● EXERCISE BRIEF
Without copying any picture, transcribe exactly the lines of the data below from the one containing "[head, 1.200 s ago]" through the one containing "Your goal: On".

*** Begin section ***

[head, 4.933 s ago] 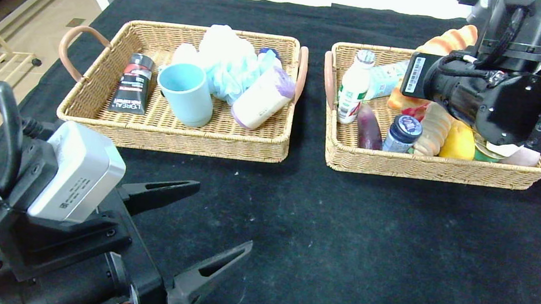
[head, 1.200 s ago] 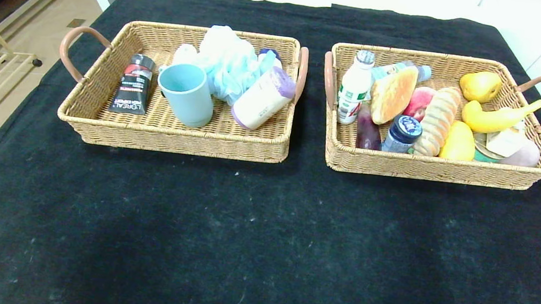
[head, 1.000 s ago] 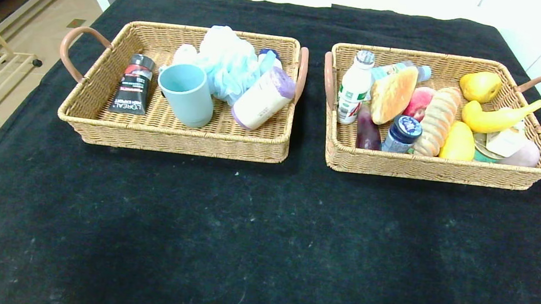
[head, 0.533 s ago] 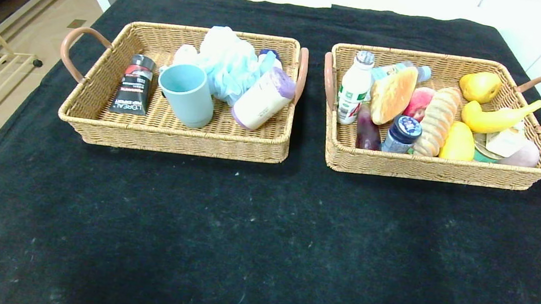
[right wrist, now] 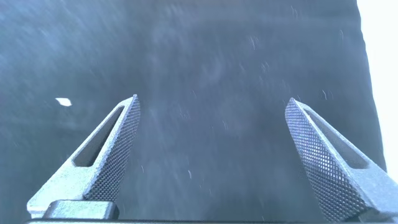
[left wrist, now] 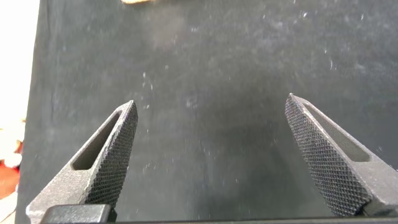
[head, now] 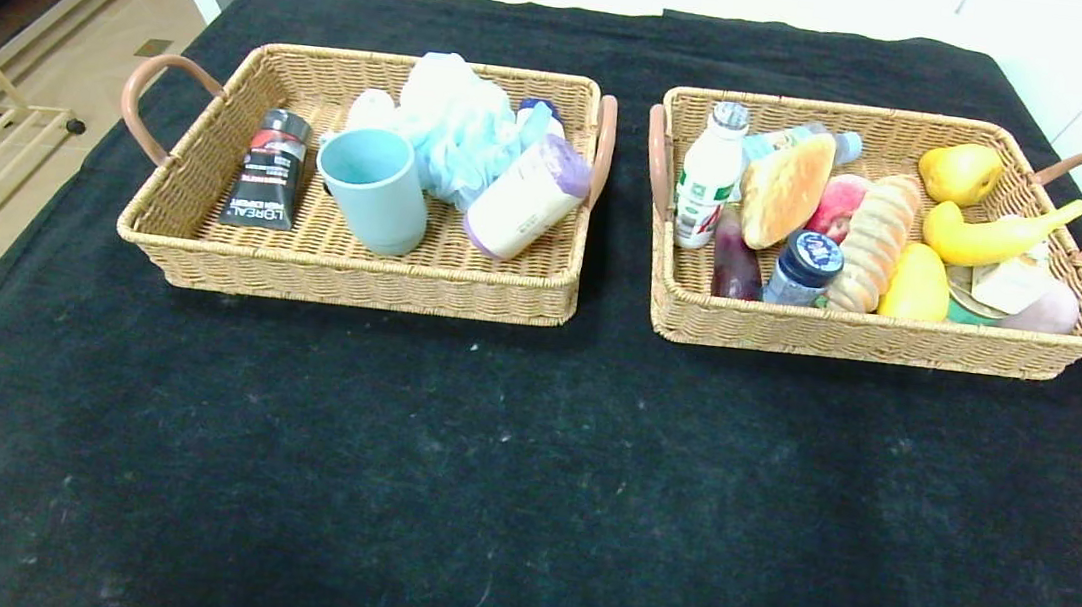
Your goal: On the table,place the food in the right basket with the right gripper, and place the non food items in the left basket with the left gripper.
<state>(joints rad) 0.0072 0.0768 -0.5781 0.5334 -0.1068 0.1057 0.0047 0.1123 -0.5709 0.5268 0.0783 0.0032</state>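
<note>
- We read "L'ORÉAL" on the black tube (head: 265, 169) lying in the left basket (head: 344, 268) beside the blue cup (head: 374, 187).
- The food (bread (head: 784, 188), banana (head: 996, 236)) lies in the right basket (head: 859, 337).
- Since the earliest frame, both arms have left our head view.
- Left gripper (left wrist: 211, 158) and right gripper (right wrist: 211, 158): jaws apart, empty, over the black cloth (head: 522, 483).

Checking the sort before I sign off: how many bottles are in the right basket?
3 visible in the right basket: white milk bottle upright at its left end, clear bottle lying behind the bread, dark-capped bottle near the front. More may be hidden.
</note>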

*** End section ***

● TASK ANSWER
[head, 1.200 s ago] 
[head, 1.000 s ago] 
[head, 0.533 s ago] 
[right wrist, now] 
[left wrist, now] 
[head, now] 
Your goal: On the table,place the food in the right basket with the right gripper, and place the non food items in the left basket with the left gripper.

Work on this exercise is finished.